What we have to do, then, is to answer all of the questions, and then demonstrate which answers correlate with the effectiveness of the education delivered and the cost to do it. And, as is required in scientific investigations, provide not just one set of answers from one set of circumstances, but a sufficient variety to convince most of the doubers (though probably not the nay-sayers), and more importantly to plan the next round of improvements to the program. We cannot expect the same kinds of gains in the poorest villages and in urban schools in the US, or among the learning-disabled, the normal, and the over-achievers. We have to allow for children recently traumatized or even injured in war or famly violence. There are dozens of such possibilities in endless combinations.
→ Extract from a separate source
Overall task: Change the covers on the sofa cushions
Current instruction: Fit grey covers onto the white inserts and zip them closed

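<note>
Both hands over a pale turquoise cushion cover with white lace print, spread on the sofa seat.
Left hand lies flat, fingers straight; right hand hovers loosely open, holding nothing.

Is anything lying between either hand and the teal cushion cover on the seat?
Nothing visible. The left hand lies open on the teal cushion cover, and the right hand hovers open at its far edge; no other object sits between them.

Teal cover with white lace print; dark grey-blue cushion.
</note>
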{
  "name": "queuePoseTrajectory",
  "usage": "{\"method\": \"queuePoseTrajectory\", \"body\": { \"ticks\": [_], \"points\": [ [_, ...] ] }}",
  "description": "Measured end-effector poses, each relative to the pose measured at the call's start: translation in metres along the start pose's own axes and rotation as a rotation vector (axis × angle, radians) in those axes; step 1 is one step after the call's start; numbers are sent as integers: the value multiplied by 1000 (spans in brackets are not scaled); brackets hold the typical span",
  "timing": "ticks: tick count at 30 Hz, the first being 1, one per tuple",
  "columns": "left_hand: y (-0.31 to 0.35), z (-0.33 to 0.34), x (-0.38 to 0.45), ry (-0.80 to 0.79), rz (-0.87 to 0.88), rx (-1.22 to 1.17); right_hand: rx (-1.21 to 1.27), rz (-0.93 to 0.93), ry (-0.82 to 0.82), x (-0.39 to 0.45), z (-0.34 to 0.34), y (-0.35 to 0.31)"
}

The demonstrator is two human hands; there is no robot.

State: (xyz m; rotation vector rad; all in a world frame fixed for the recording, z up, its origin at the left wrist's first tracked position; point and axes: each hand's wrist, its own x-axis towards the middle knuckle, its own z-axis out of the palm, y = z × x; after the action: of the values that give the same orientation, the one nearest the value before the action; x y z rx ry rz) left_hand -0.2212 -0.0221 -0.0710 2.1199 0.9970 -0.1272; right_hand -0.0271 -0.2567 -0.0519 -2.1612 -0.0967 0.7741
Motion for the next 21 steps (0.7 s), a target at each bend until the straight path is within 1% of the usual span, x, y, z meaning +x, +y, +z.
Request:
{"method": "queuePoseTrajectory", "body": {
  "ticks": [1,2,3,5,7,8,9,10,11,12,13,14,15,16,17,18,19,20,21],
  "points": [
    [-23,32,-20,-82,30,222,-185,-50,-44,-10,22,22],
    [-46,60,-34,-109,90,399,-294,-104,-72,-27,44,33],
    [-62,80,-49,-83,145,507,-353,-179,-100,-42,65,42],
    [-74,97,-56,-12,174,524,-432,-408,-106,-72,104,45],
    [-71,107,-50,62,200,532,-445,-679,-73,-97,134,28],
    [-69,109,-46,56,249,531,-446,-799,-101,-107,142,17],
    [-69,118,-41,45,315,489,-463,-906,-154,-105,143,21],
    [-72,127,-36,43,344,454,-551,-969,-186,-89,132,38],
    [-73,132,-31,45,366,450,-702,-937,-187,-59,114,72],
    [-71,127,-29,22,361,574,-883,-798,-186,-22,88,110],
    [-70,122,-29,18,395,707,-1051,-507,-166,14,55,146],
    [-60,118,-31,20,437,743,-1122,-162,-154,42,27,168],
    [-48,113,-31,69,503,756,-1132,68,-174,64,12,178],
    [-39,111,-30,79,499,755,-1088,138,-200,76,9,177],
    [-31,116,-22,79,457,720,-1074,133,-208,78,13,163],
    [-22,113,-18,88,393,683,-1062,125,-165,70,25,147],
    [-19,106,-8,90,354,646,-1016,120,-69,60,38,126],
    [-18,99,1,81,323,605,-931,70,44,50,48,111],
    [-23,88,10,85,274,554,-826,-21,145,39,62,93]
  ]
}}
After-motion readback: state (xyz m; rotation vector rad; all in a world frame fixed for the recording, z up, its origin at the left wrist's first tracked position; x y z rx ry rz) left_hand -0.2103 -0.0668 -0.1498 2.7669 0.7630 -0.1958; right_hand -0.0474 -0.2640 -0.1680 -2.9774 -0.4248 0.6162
We already have anecdotal evidence from village deployments for important effects:
- Increased school enrollments
- Increased math and reading scores
- Increased sharing outside of class
- Children taking on responsibilities that were considered to be far beyond them, such as the Children's Hospital in Nigeria
- Individual children becoming the class or school expert on XOs as a whole or on some facet of the hardware or software
- Shared learning
- Ability of teachers to improve lessons through Internet access
- Acceptance by subsistence farmers of loss of child labor now that the children are getting real education
Each of these effects warrants its own investigations.
We also have evidence from decades of experience with Smalltalk, Logo, and other software for children's education that education can be accelerated and improved, but that this only works when teachers are trained, new teaching materials created, and curricula revised to support it.
There are a few formal studies showing advantages from providing a computer to each child. Saul Rockman has published some of them. There is almost nothing on results specific to Constructionism.